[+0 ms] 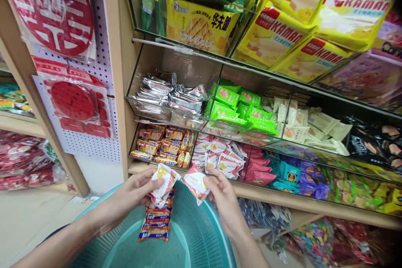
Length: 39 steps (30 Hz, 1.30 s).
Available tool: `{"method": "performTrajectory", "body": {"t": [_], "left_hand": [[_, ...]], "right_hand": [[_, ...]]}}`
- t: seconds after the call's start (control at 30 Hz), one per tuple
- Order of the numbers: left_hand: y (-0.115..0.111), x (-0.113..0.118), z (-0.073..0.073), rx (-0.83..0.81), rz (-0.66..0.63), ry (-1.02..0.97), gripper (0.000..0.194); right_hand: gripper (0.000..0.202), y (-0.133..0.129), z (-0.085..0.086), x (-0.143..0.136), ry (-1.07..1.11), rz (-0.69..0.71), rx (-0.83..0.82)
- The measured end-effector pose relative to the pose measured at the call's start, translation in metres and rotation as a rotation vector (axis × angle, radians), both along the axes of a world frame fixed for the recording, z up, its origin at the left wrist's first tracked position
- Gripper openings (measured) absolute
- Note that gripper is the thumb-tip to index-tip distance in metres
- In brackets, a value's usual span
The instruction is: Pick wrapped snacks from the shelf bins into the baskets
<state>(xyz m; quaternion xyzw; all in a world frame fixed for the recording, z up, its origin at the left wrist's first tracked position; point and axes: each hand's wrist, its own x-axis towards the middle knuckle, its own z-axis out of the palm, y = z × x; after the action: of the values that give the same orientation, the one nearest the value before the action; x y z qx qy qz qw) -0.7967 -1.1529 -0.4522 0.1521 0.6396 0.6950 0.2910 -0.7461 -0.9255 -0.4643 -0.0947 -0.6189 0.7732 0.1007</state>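
Note:
My left hand [141, 188] pinches a white and pink snack packet [163, 182] with a yellow picture on it. Between the fingers of my right hand [220, 186] is a second white and pink packet [196, 184], tilted, its corner close to the first. Both packets hang over a teal plastic basket [216, 234]. Inside the basket, a row of orange and blue snack packets [154, 224] lies below my left hand, partly hidden by the packet there. Just behind my hands, a shelf compartment holds several matching white and pink packets [228, 161].
Clear-fronted shelf bins rise ahead, with orange packets [166, 142], silver packets [169, 94], green packets [241, 106] and pink packets [257, 167]. A wooden shelf edge [282, 199] runs behind the basket. Red decorations [73, 100] hang on a pegboard at left.

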Motion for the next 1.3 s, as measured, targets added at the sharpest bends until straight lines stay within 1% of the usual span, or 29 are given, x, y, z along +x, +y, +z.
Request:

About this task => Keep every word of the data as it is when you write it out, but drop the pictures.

Result of the task =>
[+0 ms] 
Length: 39 steps (30 Hz, 1.30 s).
Available tool: `{"method": "performTrajectory", "body": {"t": [_], "left_hand": [[_, ...]], "right_hand": [[_, ...]]}}`
- t: seconds after the call's start (control at 30 Hz), one per tuple
- Order of the numbers: left_hand: y (-0.115..0.111), x (-0.113..0.118), z (-0.073..0.073), rx (-0.83..0.81), rz (-0.66..0.63), ry (-1.02..0.97), gripper (0.000..0.194); right_hand: gripper (0.000..0.202), y (-0.133..0.129), z (-0.085..0.086), x (-0.143..0.136), ry (-1.07..1.11), rz (-0.69..0.71), rx (-0.83..0.82)
- The measured end-effector pose relative to the pose measured at the call's start, translation in metres and rotation as a rotation vector (axis × angle, radians), both along the axes of a world frame fixed for the recording, z up, its origin at the left wrist's first tracked position
- Gripper openings (measured) absolute
- Note that gripper is the thumb-tip to index-tip distance in metres
- In brackets, a value's usual span
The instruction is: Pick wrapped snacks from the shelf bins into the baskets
<state>(xyz m; quaternion xyzw; all in a world frame fixed for the recording, z up, its origin at the left wrist's first tracked position; point and axes: each hand's wrist, its own x-axis towards the middle knuckle, its own z-axis out of the palm, y = z × x; after the action: of the values that give the same orientation, the one nearest the value before the action; x y z qx qy qz qw) -0.7967 -1.1529 -0.4522 0.1521 0.6396 0.6950 0.2910 -0.7461 -0.9255 -0.4643 -0.0947 -0.6189 0.7732 0.1007</state>
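Note:
My left hand [141, 188] pinches a white and pink snack packet [163, 182] with a yellow picture on it. Between the fingers of my right hand [220, 186] is a second white and pink packet [196, 184], tilted, its corner close to the first. Both packets hang over a teal plastic basket [216, 234]. Inside the basket, a row of orange and blue snack packets [154, 224] lies below my left hand, partly hidden by the packet there. Just behind my hands, a shelf compartment holds several matching white and pink packets [228, 161].
Clear-fronted shelf bins rise ahead, with orange packets [166, 142], silver packets [169, 94], green packets [241, 106] and pink packets [257, 167]. A wooden shelf edge [282, 199] runs behind the basket. Red decorations [73, 100] hang on a pegboard at left.
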
Motion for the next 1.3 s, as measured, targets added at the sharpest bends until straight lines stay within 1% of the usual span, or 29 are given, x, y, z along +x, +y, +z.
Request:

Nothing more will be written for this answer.